# WHAT TO PRODUCE
Write the listing out again exactly as it stands, with no images.
INFORMATION PROVIDED Block Start
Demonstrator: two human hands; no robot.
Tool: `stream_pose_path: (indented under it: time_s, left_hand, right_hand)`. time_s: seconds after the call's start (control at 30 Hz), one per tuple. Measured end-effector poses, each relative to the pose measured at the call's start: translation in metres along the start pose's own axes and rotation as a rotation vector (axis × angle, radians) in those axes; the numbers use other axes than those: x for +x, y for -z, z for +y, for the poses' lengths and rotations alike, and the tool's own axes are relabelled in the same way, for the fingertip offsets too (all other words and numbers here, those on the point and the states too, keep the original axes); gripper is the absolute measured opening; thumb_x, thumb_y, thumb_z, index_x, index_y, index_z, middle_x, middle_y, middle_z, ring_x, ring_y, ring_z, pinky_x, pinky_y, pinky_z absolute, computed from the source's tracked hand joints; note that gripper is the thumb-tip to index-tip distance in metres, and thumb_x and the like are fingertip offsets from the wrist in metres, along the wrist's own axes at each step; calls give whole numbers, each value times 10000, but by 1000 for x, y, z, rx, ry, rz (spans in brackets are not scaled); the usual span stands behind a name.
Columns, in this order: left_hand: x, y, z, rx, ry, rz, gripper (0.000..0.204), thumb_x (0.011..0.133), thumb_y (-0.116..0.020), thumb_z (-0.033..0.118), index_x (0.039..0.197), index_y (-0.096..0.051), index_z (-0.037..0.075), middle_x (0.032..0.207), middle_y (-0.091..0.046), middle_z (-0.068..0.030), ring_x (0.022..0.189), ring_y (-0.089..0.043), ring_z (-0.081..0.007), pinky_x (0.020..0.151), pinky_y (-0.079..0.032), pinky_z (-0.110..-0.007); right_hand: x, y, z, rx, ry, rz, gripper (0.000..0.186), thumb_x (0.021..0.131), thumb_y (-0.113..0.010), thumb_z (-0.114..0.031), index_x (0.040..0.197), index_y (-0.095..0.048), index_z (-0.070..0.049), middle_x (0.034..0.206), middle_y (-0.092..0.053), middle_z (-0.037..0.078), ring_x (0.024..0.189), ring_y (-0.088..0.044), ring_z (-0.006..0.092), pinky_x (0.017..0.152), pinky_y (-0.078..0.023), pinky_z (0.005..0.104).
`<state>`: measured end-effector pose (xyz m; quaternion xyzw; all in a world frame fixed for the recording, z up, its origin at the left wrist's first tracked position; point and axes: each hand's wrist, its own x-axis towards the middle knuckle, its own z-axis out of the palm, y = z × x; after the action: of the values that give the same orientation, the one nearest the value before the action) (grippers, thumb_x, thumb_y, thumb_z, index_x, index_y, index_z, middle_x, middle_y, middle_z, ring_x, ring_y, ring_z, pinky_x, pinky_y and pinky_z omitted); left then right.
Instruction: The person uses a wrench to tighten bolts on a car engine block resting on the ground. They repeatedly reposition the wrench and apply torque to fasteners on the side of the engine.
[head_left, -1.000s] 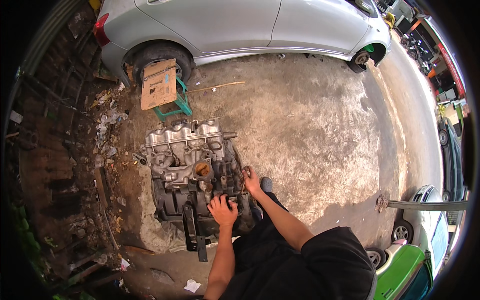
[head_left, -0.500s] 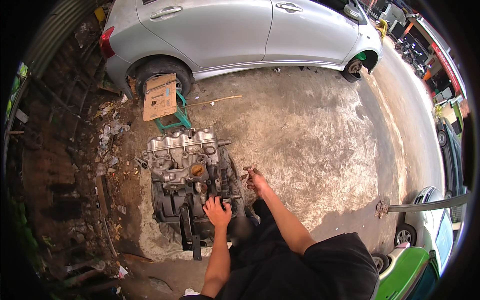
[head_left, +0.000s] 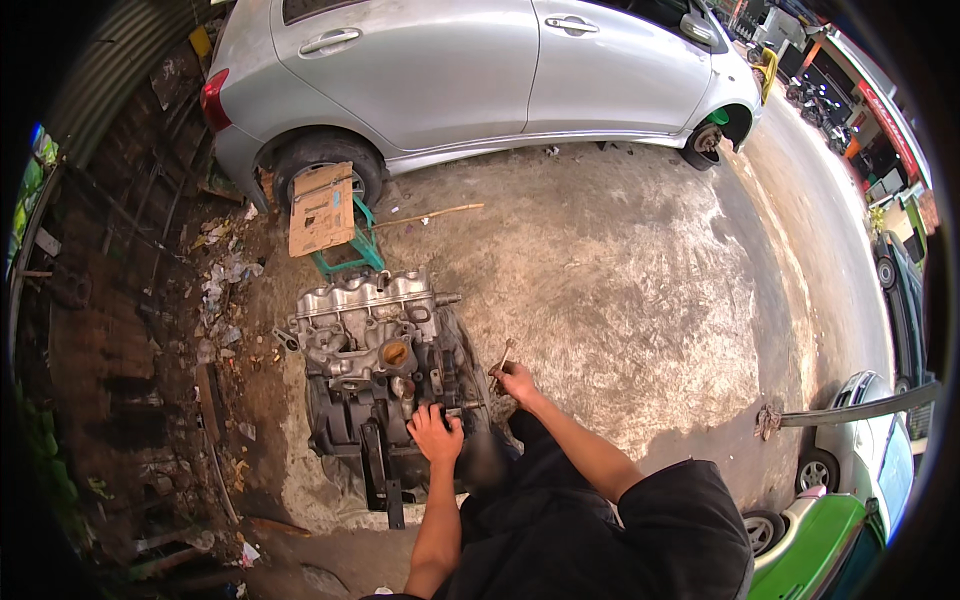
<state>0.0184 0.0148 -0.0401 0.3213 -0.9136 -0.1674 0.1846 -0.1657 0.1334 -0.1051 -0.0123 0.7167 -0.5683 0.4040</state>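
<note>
A dirty metal car engine stands on the ground in front of me. My left hand rests on its near right side, fingers apart and bent over the dark parts there. No loose thing shows in that hand. To the right of the engine, just off its edge, my right hand is closed on a wrench. The wrench's far end points up and away from the fingers; its lower part is hidden in the grip. Black brackets stick out of the engine's near side.
Beyond the engine stands a green plastic stool with a piece of cardboard on it. A silver car is parked across the far side. Litter lies to the left. Other cars, one of them green, stand at the right.
My right hand has turned and closed round the wrench, whose end now stands up plainly above the fingers. My left hand stays on the engine; the view has tipped slightly.
</note>
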Motion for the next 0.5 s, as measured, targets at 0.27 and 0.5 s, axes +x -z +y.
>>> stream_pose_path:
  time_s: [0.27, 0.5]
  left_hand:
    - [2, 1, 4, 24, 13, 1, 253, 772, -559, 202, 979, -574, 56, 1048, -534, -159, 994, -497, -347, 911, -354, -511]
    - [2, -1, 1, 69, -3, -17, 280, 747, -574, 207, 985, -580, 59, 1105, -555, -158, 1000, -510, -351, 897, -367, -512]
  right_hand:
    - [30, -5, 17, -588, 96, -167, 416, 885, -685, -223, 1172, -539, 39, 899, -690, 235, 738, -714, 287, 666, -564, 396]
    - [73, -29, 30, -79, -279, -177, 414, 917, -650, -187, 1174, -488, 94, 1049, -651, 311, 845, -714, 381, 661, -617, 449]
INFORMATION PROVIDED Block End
# WRITTEN SOLUTION
Demonstrator: two human hands; no robot.
Tool: `stream_pose_path: (indented under it: time_s, left_hand, right_hand)`. time_s: seconds after the call's start (control at 30 Hz), one per tuple. Measured end-effector poses, each relative to the pose measured at the call's start: translation in metres along the start pose's own axes and rotation as a rotation vector (axis × angle, radians) in those axes; the numbers use other axes than those: x for +x, y for -z, z for +y, for the poses' lengths and rotations alike, and the tool's own axes are relabelled in the same way, for the fingertip offsets too (all other words and numbers here, those on the point and the states too, keep the original axes); gripper is the absolute measured opening; thumb_x, thumb_y, thumb_z, index_x, index_y, index_z, middle_x, middle_y, middle_z, ring_x, ring_y, ring_z, pinky_x, pinky_y, pinky_z absolute, computed from the source's tracked hand joints; note that gripper is the thumb-tip to index-tip distance in metres, and thumb_x and the like are fingertip offsets from the wrist in metres, along the wrist's own axes at each step; calls give whole numbers, each value times 10000, but by 1000 for x, y, z, rx, ry, rz (spans in brackets are not scaled); the usual span stands behind a name.
Columns, in this order: left_hand: x, y, z, rx, ry, rz, gripper (0.000..0.204), thumb_x (0.011..0.133), thumb_y (-0.116..0.020), thumb_z (-0.033..0.118), index_x (0.039..0.197), index_y (-0.096..0.051), index_z (-0.037..0.075), middle_x (0.032..0.207), middle_y (-0.091..0.046), middle_z (-0.068..0.030), ring_x (0.022..0.189), ring_y (-0.089..0.043), ring_z (-0.081..0.007), pinky_x (0.020..0.151), pinky_y (-0.079..0.032), pinky_z (-0.110..-0.007); right_hand: x, y, z, rx, ry, rz, gripper (0.000..0.186), thumb_x (0.021..0.131), thumb_y (-0.113..0.010), thumb_z (-0.114..0.031), index_x (0.040..0.197), index_y (-0.095..0.048), index_z (-0.070..0.049), middle_x (0.034..0.206), middle_y (-0.092..0.053), middle_z (-0.037..0.078), ring_x (0.024..0.189), ring_y (-0.088..0.044), ring_z (-0.006..0.092), pinky_x (0.017..0.152), pinky_y (-0.078..0.023), pinky_z (0.005..0.104).
`<state>`: measured end-effector pose (xyz m; quaternion xyzw; all in a world frame fixed for the recording, z up, its origin at the left wrist's first tracked position; point and axes: each hand's wrist, its own x-axis towards the middle knuckle, its own z-axis out of the palm, y = z × x; after the action: of the values that give the same orientation, the one nearest the value before the action) (grippers, thumb_x, thumb_y, thumb_z, index_x, index_y, index_z, middle_x, middle_y, middle_z, ring_x, ring_y, ring_z, pinky_x, pinky_y and pinky_z omitted); left then right.
Instruction: The person uses a wrench to tighten bolts on a car engine block resting on the ground. They repeatedly reposition the wrench and apply torque to fasteners on the side of the engine.
[head_left, -1.000s] 
[head_left, -0.500s] 
[head_left, +0.000s] 
<state>0.0184 0.0148 -0.0401 0.3213 -0.9136 -0.1674 0.1846 -0.1657 0.1334 -0.1051 -0.0123 0.7167 -0.5683 0.4040</state>
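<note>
A dirty metal car engine stands on the ground in front of me. My left hand rests on its near right side, fingers apart and bent over the dark parts there. No loose thing shows in that hand. To the right of the engine, just off its edge, my right hand is closed on a wrench. The wrench's far end points up and away from the fingers; its lower part is hidden in the grip. Black brackets stick out of the engine's near side.
Beyond the engine stands a green plastic stool with a piece of cardboard on it. A silver car is parked across the far side. Litter lies to the left. Other cars, one of them green, stand at the right.
My right hand has turned and closed round the wrench, whose end now stands up plainly above the fingers. My left hand stays on the engine; the view has tipped slightly.
</note>
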Motion for the next 0.5 s, as measured, targets at 0.27 and 0.5 s, axes +x -z +y.
>>> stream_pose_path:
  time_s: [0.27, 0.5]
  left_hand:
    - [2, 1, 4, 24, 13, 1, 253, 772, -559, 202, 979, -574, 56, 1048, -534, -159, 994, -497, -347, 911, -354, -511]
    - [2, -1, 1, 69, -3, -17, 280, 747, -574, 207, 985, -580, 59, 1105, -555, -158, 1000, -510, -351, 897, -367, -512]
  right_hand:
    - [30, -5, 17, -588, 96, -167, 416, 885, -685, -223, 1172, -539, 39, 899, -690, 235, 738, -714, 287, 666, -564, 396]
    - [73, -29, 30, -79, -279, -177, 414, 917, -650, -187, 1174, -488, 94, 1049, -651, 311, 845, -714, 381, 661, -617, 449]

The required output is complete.